## EXERCISE DATA
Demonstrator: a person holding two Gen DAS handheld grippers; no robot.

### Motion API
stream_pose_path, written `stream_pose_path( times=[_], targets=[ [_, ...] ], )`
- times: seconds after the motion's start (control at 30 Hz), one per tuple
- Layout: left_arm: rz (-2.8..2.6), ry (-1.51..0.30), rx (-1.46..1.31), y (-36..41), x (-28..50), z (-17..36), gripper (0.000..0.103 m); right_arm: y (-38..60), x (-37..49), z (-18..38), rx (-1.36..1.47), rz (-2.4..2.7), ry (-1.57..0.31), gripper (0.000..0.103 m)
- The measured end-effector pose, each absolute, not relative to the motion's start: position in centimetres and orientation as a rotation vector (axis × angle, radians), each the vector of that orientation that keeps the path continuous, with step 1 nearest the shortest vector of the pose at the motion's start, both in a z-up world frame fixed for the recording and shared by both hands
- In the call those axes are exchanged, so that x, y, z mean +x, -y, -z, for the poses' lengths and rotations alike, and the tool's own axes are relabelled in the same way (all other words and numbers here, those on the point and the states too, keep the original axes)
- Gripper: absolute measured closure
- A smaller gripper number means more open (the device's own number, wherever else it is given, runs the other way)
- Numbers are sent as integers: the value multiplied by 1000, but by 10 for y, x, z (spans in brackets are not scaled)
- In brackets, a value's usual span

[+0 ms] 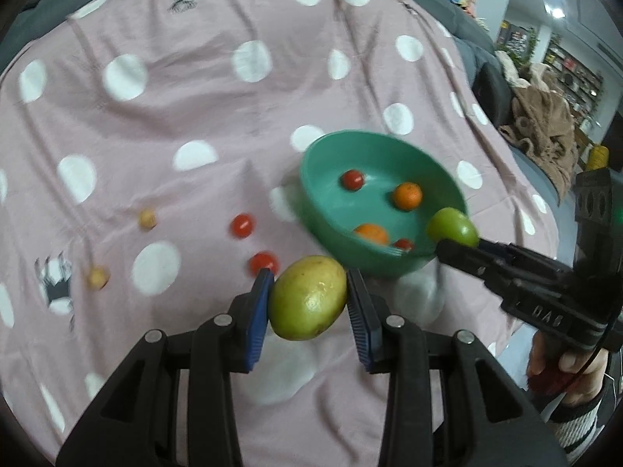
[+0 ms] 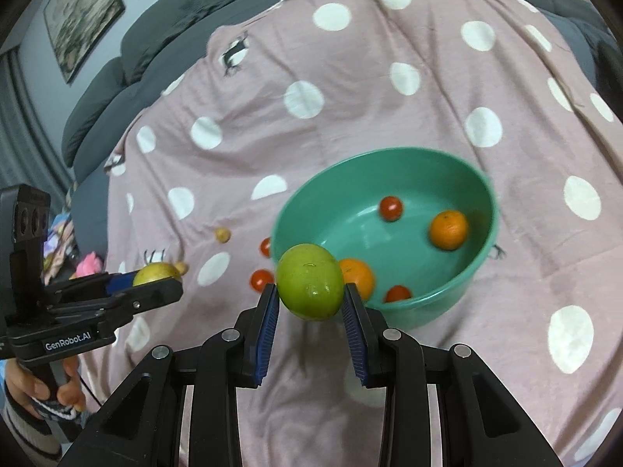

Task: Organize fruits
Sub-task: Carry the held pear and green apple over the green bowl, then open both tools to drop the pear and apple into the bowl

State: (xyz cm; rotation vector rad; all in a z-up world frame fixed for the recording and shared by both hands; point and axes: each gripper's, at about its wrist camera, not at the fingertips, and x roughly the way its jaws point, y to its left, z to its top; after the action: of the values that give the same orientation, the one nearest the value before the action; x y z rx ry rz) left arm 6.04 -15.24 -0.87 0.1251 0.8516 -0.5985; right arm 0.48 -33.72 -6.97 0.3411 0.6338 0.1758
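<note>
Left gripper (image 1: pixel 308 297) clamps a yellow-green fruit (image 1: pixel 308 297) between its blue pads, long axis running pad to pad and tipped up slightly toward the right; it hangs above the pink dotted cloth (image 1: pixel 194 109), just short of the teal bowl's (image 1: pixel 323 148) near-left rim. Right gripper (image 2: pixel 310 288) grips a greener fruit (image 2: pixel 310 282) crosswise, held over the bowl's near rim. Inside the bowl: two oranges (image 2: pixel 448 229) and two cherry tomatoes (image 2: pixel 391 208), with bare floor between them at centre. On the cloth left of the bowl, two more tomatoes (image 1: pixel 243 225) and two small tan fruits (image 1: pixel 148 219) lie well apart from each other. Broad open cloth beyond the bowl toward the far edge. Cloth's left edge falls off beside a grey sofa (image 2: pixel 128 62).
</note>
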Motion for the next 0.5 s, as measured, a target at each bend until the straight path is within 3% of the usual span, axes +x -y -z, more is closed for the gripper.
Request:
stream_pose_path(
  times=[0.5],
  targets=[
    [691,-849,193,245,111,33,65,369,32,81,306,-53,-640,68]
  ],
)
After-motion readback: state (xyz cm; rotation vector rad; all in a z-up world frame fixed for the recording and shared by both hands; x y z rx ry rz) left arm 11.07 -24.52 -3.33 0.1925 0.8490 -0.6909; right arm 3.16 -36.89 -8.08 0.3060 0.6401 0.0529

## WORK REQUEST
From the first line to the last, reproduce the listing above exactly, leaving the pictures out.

## YOUR RESPONSE
Demonstrator: a person holding two Gen DAS handheld grippers; no robot.

### Motion API
stream_pose_path, written `stream_pose_path( times=[_], targets=[ [_, ...] ], )`
- times: seconds after the motion's start (control at 30 Hz), one per tuple
- Layout: left_arm: rz (-2.8..2.6), ry (-1.51..0.30), rx (-1.46..1.31), y (-36..41), x (-28..50), z (-17..36), gripper (0.000..0.103 m); right_arm: y (-38..60), x (-37..49), z (-18..38), rx (-1.36..1.47), rz (-2.4..2.7), ry (-1.57..0.31), gripper (0.000..0.103 m)
- The measured end-effector pose, each absolute, not relative to the motion's start: position in centimetres and orientation as a rotation vector (axis × angle, radians), each the vector of that orientation that keeps the path continuous, with step 1 nearest the shortest vector of the pose at the motion's start, both in a z-up world frame fixed for the recording and shared by both hands
- In the call those axes are exchanged, so that x, y, z mean +x, -y, -z, for the poses' lengths and rotations alike, and the tool's own axes are relabelled in the same way (all other words and numbers here, those on the point and the states too, keep the original axes)
- Gripper: absolute measured closure
- A smaller gripper number means more open (the device's own number, wherever else it is given, runs the other way)
- Numbers are sent as integers: the value multiplied by 1000, but by 10 for y, x, z (spans in brackets are not scaled)
- In brackets, a value's usual span

[+0 ms] 
[+0 ms] 

Task: Organize fruits
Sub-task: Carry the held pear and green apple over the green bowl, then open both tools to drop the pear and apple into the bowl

State: (xyz cm; rotation vector rad; all in a z-up world frame fixed for the recording and shared by both hands; point and axes: each gripper's, at about its wrist camera, not at the fingertips, and x roughly the way its jaws point, y to its left, z to its top; after the action: of the values that give the same orientation, the one nearest the value before the action; x y z rx ry rz) left arm 6.04 -15.24 -0.87 0.1251 0.8516 -0.5985; right arm 0.48 -33.72 -6.97 0.3411 0.6338 0.1758
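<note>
Left gripper (image 1: pixel 308 297) clamps a yellow-green fruit (image 1: pixel 308 297) between its blue pads, long axis running pad to pad and tipped up slightly toward the right; it hangs above the pink dotted cloth (image 1: pixel 194 109), just short of the teal bowl's (image 1: pixel 323 148) near-left rim. Right gripper (image 2: pixel 310 288) grips a greener fruit (image 2: pixel 310 282) crosswise, held over the bowl's near rim. Inside the bowl: two oranges (image 2: pixel 448 229) and two cherry tomatoes (image 2: pixel 391 208), with bare floor between them at centre. On the cloth left of the bowl, two more tomatoes (image 1: pixel 243 225) and two small tan fruits (image 1: pixel 148 219) lie well apart from each other. Broad open cloth beyond the bowl toward the far edge. Cloth's left edge falls off beside a grey sofa (image 2: pixel 128 62).
</note>
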Motion for the next 0.5 s, as measured, a target at each bend until the straight path is within 3% of the usual span, axes +x -y -z, more is closed for the gripper.
Request:
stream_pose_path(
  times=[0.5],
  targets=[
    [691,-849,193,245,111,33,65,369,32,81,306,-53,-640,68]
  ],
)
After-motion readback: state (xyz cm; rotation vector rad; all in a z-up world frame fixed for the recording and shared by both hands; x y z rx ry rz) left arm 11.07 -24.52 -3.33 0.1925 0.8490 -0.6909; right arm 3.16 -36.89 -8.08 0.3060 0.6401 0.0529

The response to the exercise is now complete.